The United States has asked opposition leader Raila Odinga to call off the planned swearing in ceremony on Tuesday next week.
Principal Deputy assistant Secretary at the US government's Bureau of African Affairs Donald Yamamoto on Tuesday cautioned that the move would only serve to further polarise the country.
He spoke during a meeting with Mr Odinga, Nasa principals Musalia Mudavadi, Moses Wetang'ula and Makueni Governor Kivutha Kibwana representing Wiper leader Kalonzo Musyoka, who is away.
A source who attended the meeting told Nation that in return, the envoy undertook to bring President Uhuru Kenyatta's Jubilee to the negotiating table in order to agree with the opposition on how to get out of the impasse.

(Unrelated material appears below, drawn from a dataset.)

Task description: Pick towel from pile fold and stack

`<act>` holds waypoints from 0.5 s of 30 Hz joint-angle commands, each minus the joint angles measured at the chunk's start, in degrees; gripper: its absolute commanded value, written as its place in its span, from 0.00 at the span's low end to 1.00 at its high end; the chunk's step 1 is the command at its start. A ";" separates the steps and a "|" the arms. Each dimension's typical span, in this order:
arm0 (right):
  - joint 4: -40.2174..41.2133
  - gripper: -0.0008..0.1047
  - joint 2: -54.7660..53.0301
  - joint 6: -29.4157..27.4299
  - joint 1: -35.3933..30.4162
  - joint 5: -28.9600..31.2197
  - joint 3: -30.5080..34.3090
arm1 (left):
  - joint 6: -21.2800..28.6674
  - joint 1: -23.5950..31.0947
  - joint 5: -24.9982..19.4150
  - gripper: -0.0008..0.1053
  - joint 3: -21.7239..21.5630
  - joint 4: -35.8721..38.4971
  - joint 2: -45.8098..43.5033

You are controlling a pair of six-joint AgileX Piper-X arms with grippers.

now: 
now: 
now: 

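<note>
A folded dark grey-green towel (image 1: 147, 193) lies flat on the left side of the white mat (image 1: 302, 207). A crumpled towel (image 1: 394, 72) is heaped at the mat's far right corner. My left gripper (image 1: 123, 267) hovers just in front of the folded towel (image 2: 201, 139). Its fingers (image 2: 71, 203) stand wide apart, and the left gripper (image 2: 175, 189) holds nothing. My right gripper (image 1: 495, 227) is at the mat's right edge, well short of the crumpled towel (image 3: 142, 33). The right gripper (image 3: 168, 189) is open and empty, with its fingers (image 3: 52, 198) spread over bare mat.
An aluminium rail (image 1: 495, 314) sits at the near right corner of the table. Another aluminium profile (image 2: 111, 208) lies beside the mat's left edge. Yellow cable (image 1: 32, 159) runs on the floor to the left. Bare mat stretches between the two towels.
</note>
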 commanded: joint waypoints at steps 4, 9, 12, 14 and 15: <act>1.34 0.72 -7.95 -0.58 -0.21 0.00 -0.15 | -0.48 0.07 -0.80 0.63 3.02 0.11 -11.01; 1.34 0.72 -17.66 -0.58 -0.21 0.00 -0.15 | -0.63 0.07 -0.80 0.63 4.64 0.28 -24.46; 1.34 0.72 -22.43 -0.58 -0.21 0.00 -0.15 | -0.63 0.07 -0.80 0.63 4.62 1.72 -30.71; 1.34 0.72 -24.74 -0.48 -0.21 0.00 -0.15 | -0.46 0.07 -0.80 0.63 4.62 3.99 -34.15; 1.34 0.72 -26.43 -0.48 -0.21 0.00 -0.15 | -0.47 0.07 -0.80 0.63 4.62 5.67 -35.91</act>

"Uhuru may have been sworn in but most parts of the country do not recognise his authority because he was fraudulently elected. It against this backdrop that we are seeking justice," said the source.

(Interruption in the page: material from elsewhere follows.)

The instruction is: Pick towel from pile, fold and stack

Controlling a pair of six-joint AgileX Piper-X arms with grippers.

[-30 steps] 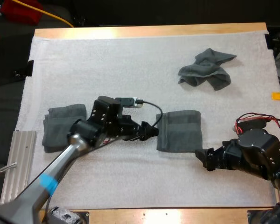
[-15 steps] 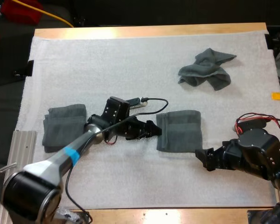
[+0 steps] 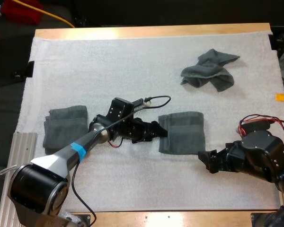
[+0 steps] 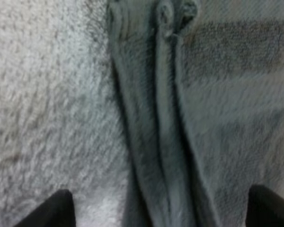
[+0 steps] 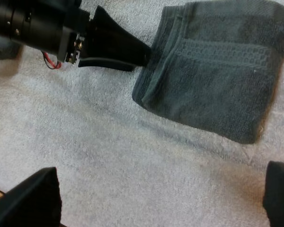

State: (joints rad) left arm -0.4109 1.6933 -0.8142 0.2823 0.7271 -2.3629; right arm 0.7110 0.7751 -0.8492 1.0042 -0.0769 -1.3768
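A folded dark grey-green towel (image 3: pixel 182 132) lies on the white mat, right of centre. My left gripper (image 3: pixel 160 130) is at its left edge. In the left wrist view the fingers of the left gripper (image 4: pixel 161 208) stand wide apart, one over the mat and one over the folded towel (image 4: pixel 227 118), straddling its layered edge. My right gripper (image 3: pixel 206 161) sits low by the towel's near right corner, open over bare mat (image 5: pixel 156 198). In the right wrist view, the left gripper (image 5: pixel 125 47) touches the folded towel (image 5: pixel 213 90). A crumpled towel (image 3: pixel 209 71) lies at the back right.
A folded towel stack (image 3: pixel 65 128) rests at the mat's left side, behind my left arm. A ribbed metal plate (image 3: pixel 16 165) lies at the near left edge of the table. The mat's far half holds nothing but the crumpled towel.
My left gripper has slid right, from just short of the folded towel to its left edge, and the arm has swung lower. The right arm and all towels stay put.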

The meeting at US Ambassador Robert Godec's residence was not without tacit threat to the parties, especially those who may not support the push for dialogue. Mr Yamamoto is said to have indicated that defiant individuals may face unspecified sanctions from President Donald Trump's administration.
US is not new to such talks in the country as it was instrumental in brokering truce that eventually ushered in a coalition government following the 2007/2008 post-election violence.
Mr Odinga's coalition has refused to acknowledge Mr Kenyatta as the duly elected President. At the meeting, Nasa reportedly insisted that any form of dialogue with Jubilee must entail electoral reforms with a view to laying a roadmap for another election, a stance President Kenyatta has dismissed.
The President holds that the campaign period is over and that it is high time the country focuses on development.
Mr Yamamoto is expected to meet President Kenyatta in his push to initiate dialogue, and perhaps meet Nasa again afterwards.
The new development comes after the US and United Kingdom governments congratulated President Kenyatta and his deputy William Ruto on their inauguration for the second term. But they called for national dialogue to heal the country following a prolonged period of violent protests that threatened to plunge it into a political crisis.
"As part of the process of addressing these tensions and strengthening institutions, we urge Kenyans to join together to hold an immediate, sustained and open national conversation to heal divisions between communities," US State Department spokesperson Heather Nauert said.
The UK government said all Kenyans should recognise the significance of dialogue and healing after months of divisive politics.
The message was delivered by British Minister for Africa Rory Stewart, who attended the swearing-in ceremony. "I hope all Kenyans will recognise the need for national dialogue and healing," Stewart said.